GameStop shares are down 80% from their highs, but Burry believes 2019 will likely prove to be the near-term bottom as next-gen consoles emerge and the cycle revs up. At the same time, Burry sees an opportunity for the company to buy back shares at the current depressed price levels.
"Technical factors driving the stock to lows has created an opportunity for substantial buybacks at below private market prices. There is no better use of capital."
GameStop currently operates under a $300 million buyback authorization, but has thus far bought back only $62.4 million. Last week, Burry took a newly activist tone, issuing a letter to GameStop's board calling for a more aggressive buyback strategy:
"We're at low tide on the cash balance. The balance sheet checks out for me."
With a high level of short interest in GameStop, a surprise to the upside could pop the stock significantly, as could a reinvigoration of its stock buyback program
Risks
GME has over 50% of it's Float being shorted, which could largely explained the distressed stock price and why it is so cheap.
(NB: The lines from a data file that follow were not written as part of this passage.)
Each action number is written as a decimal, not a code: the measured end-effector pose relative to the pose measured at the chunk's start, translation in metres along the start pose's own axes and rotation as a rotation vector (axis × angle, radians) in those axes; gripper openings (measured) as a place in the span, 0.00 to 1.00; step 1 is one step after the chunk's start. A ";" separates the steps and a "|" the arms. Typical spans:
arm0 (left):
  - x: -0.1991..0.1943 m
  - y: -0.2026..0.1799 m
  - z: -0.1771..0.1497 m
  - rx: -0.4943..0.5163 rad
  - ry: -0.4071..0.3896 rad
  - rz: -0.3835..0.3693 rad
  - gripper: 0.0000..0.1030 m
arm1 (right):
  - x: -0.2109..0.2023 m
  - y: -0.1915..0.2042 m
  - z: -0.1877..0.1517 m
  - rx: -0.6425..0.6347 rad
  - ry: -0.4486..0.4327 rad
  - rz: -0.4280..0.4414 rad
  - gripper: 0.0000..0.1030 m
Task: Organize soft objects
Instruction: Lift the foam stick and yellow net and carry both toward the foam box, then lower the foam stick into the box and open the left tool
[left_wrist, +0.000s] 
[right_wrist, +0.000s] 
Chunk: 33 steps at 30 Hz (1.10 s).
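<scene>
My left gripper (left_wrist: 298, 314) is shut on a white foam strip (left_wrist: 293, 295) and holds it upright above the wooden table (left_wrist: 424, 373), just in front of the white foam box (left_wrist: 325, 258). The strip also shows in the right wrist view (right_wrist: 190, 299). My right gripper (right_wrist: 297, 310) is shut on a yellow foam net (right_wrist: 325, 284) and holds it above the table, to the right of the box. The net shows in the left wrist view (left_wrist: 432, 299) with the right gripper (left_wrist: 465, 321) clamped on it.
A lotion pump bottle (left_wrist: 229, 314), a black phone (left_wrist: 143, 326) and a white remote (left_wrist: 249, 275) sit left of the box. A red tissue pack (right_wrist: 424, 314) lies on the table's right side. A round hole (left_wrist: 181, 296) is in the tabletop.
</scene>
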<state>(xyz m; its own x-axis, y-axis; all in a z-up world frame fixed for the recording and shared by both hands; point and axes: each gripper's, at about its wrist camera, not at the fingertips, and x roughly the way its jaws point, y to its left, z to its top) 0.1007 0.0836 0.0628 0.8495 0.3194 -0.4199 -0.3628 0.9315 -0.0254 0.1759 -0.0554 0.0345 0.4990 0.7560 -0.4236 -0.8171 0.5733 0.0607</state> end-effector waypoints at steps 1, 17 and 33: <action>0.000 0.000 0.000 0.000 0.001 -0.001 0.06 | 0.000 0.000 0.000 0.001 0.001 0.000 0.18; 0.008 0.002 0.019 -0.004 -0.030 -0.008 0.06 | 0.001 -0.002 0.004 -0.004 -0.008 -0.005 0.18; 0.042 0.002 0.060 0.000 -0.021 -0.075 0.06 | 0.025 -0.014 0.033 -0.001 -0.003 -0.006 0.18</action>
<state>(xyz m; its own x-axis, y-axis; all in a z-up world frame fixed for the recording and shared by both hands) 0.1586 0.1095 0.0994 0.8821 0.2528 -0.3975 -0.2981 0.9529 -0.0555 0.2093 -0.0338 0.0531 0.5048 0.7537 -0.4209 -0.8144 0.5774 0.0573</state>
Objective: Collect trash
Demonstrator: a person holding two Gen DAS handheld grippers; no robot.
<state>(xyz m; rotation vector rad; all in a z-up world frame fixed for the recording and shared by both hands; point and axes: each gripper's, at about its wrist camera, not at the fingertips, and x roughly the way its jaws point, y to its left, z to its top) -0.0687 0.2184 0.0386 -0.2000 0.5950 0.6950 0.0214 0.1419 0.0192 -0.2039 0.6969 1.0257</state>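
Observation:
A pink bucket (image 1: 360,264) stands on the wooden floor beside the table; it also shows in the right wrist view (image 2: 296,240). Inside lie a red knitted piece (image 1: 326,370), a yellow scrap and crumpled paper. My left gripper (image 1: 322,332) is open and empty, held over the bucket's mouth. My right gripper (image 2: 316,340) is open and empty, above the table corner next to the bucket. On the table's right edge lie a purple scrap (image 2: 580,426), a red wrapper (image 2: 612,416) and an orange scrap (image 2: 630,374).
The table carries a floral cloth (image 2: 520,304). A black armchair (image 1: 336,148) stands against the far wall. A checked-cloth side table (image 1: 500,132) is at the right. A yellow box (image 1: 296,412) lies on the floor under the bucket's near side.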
If this issue persists the value may struggle to become unlocked and management allowed to continue to destroy shareholder value. However this also presents an opportunity, as a suprise to the upside due to a new console cycle could significantly price up the stock. For this reason it is likely why Burry want's to see a stock buy-back now of all times. The cash generation and depressed prices at 0.38x Book value could easily provide significant value for shareholders.
Dying Business Model - Even despite the Cheap price, it is clear-cut that physical game sales are trending downwards, although i think this is exaggerated, a high short interest and continued declining sales could continue to push the stock down.
Conclusion
Gamestop is currently operating in bottom of the cycle conditions. Along with positive cash flow generation and a significantly depressed stock price due to significant short interest, the best value creation to shareholders is a continuation of their committed buy-back program. Micheal Burry is advocating this. Furthermore, the release of new consoles late next year can provide an expansionary environment for Gamestop to get back on it's feet. With the consoles including physical disk trays, accompanied physical copies will assist this. The business model is no doubt in decline and to hold this stock as a potential long-term business is not advised at all. The thesis is to unlock the stock's value through either buybacks, scaring off shorters or, start-of cycle operational improvements.